## What to do:
Look through the listing below and report every line that contains "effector".

..........

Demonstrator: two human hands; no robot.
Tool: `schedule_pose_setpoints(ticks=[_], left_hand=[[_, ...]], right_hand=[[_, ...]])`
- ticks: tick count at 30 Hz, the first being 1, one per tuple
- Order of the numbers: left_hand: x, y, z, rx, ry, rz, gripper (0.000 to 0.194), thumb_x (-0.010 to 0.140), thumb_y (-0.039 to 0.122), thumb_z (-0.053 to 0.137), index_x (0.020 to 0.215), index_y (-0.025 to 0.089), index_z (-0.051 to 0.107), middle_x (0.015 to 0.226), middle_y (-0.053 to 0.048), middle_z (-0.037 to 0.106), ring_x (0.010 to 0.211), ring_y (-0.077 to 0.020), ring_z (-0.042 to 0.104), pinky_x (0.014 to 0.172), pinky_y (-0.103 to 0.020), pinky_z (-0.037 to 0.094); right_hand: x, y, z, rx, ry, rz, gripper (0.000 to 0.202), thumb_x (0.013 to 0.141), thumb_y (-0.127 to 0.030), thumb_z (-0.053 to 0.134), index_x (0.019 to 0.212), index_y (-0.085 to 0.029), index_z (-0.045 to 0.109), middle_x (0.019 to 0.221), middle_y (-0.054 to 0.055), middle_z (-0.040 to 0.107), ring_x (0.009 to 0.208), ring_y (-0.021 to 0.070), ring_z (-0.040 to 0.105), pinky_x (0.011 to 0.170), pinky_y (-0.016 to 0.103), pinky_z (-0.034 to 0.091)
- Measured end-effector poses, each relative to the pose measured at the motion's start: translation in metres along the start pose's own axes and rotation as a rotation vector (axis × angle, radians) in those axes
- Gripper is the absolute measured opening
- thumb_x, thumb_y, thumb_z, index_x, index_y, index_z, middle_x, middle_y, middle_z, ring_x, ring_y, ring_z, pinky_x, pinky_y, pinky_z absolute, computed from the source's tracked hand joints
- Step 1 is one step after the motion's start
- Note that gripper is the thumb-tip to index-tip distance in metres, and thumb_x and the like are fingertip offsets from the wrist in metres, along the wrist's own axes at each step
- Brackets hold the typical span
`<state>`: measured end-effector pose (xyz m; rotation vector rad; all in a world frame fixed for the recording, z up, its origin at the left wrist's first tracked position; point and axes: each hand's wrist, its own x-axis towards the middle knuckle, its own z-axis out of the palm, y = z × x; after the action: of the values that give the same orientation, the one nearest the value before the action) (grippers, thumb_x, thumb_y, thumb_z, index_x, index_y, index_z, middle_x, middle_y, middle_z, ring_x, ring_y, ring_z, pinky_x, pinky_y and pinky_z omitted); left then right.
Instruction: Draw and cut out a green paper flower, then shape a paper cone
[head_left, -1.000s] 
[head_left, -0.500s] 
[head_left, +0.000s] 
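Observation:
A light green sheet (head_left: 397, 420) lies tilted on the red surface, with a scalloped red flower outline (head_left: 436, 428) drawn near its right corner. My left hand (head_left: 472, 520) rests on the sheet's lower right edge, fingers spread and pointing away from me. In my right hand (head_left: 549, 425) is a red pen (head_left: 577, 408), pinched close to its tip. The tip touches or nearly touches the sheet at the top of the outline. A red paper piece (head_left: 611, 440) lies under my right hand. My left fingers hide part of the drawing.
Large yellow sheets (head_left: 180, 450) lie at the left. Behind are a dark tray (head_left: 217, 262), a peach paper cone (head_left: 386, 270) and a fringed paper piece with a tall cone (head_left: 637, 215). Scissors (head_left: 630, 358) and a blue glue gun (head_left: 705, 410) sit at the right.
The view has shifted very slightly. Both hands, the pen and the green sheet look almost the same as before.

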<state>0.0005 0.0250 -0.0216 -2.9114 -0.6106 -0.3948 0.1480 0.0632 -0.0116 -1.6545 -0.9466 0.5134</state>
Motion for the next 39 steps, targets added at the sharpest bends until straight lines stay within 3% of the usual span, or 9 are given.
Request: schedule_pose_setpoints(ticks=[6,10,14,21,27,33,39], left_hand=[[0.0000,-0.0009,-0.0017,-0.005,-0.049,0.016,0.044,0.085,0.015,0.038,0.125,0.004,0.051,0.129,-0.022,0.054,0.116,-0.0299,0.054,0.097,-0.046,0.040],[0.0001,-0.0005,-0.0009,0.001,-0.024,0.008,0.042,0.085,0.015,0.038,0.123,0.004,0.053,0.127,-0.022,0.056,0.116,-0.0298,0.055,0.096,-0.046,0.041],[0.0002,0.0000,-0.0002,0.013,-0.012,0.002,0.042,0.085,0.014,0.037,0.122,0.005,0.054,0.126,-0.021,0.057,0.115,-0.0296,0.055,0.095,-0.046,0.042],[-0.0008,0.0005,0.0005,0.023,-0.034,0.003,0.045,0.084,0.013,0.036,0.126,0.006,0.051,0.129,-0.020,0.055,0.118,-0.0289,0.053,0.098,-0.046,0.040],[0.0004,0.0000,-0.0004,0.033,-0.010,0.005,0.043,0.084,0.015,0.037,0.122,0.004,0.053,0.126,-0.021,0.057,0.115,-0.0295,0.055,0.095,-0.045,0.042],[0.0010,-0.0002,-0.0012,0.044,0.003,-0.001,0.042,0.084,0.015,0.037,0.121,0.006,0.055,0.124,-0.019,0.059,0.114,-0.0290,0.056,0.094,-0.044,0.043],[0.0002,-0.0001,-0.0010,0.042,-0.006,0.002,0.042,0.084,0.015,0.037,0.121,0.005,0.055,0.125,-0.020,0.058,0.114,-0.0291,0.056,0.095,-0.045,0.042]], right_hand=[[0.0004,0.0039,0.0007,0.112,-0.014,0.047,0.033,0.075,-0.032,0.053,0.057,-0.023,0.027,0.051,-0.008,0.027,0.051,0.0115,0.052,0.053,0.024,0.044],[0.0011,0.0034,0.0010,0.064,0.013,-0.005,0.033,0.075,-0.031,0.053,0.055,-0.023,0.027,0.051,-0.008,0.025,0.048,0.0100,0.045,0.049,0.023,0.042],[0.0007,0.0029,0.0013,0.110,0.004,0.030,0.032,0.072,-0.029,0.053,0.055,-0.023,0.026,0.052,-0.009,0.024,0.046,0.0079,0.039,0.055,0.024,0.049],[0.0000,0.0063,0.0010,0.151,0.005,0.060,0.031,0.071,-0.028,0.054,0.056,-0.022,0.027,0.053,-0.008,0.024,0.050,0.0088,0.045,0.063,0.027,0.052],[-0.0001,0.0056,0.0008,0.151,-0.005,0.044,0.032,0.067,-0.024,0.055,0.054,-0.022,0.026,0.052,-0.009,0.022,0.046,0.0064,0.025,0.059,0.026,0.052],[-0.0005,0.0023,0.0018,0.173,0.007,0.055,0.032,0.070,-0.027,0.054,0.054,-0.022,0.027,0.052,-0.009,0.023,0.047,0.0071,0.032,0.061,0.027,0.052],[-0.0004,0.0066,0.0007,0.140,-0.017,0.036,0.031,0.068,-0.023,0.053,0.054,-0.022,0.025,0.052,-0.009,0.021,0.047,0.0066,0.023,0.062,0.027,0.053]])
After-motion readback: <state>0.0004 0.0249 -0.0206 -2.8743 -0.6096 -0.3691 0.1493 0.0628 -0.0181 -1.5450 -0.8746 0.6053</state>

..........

## The answer:
- Measured end-effector poses, each relative to the pose measured at the motion's start: translation in metres along the start pose's own axes and rotation as a rotation vector (axis × angle, radians) in those axes
`<state>`: measured end-effector pose (xyz m; rotation vector rad; all in a world frame fixed for the recording, z up, its origin at the left wrist's first tracked position; point and axes: each hand's wrist, its own x-axis towards the middle knuckle, its own z-axis out of the palm, y = z × x; after the action: of the values that give the same orientation, the one nearest the value before the action) (grippers, thumb_x, thumb_y, thumb_z, index_x, index_y, index_z, middle_x, middle_y, middle_z, ring_x, ring_y, ring_z, pinky_x, pinky_y and pinky_z omitted); left then right.

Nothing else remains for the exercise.